Theory

Standard-form eigenvalue problems

ArnoldiMethod.jl is intended to find a few approximate solutions to the eigenvalue problem

\[Ax = x \lambda\]

This problem is handled in two steps:

  1. For numerical stability, the method firstly constructs a partial Schur form
    \[AQ = QR\]
    where $Q$ is orthonormal of size $n \times \texttt{nev}$ and $R$ is upper triangular of size $\texttt{nev} \times \texttt{nev}.$ In real arithmetic $R$ is quasi upper triangular, with $2 \times 2$ blocks on the diagonal corresponding to conjugate complex-valued eigenpairs.
  2. The user can transform the partial Schur form into an eigendecomposition via a helper function. The basic math is to determine the eigendecomposition of the upper triangular matrix $RY = Y\Lambda$ such that
    \[A(QY) = (QY)\Lambda\]
    forms the full eigendecomposition.

Step 2 is a cheap post-processing step. Also note that it is not necessary when the matrix is symmetric, because in that case the Schur decomposition coincides with the eigendecomposition.

Stopping criterion

ArnoldiMethod.jl considers an approximate eigenpair converged when the condition

\[\|Ax - x\lambda\|_2 < \texttt{tol}|\lambda|\]

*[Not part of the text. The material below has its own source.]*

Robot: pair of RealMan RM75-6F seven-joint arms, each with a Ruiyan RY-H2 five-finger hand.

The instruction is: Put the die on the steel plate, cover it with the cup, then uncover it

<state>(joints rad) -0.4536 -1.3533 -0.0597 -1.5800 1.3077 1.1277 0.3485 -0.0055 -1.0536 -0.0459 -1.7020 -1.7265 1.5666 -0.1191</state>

is met, where tol is a user provided tolerance. Note that this stopping criterion is scale-invariant. For a scaled matrix $B = \alpha A$ the same approximate eigenvector together with the scaled eigenvalue $\alpha\lambda$ would satisfy the stopping criterion.

Spectral transformations

There are multiple reasons to use a spectral transformation. Firstly, consider the generalized eigenvalue problem

\[Ax = Bx\lambda.\]

This problem arises for instance in:

  1. Finite element discretizations, with $B$ a symmetric, positive definite mass matrix;
  2. Stability analysis of Navier-Stokes equations, where $B$ is semi-definite and singular;
  3. Simple finite differences discretizations where typically $B = I.$

Because ArnoldiMethod.jl only deals with the standard form

\[Cx = x\lambda.\]

we have to do a spectral transformation whenever $B \neq I.$

Secondly, to get fast convergence, one typically applies shift-and-invert techniques, which also requires a spectral transformation.

Transformation to standard form for non-singular B

If $B$ is nonsingular and easy to factorize, one can define the matrix $C = B^{-1}A$ and apply the Arnoldi method to the eigenproblem

\[Cx = x\lambda\]

which is in standard form. Of course $C$ should not be formed explicity! One only has to provide the action of the matrix-vector product by implementing LinearAlgebra.mul!(y, C, x). The best way to do so is to factorize $B$ up front.

See an example here.

Targeting eigenvalues with shift-and-invert

When looking for eigenvalues near a specific target $\sigma$, one can get fast convergence by using a shift-and-invert technique:

\[Ax = \lambda Bx. \iff (A - \sigma B)^{-1}Bx = \theta x \text{ where } \theta = \frac{1}{\lambda - \sigma}.\]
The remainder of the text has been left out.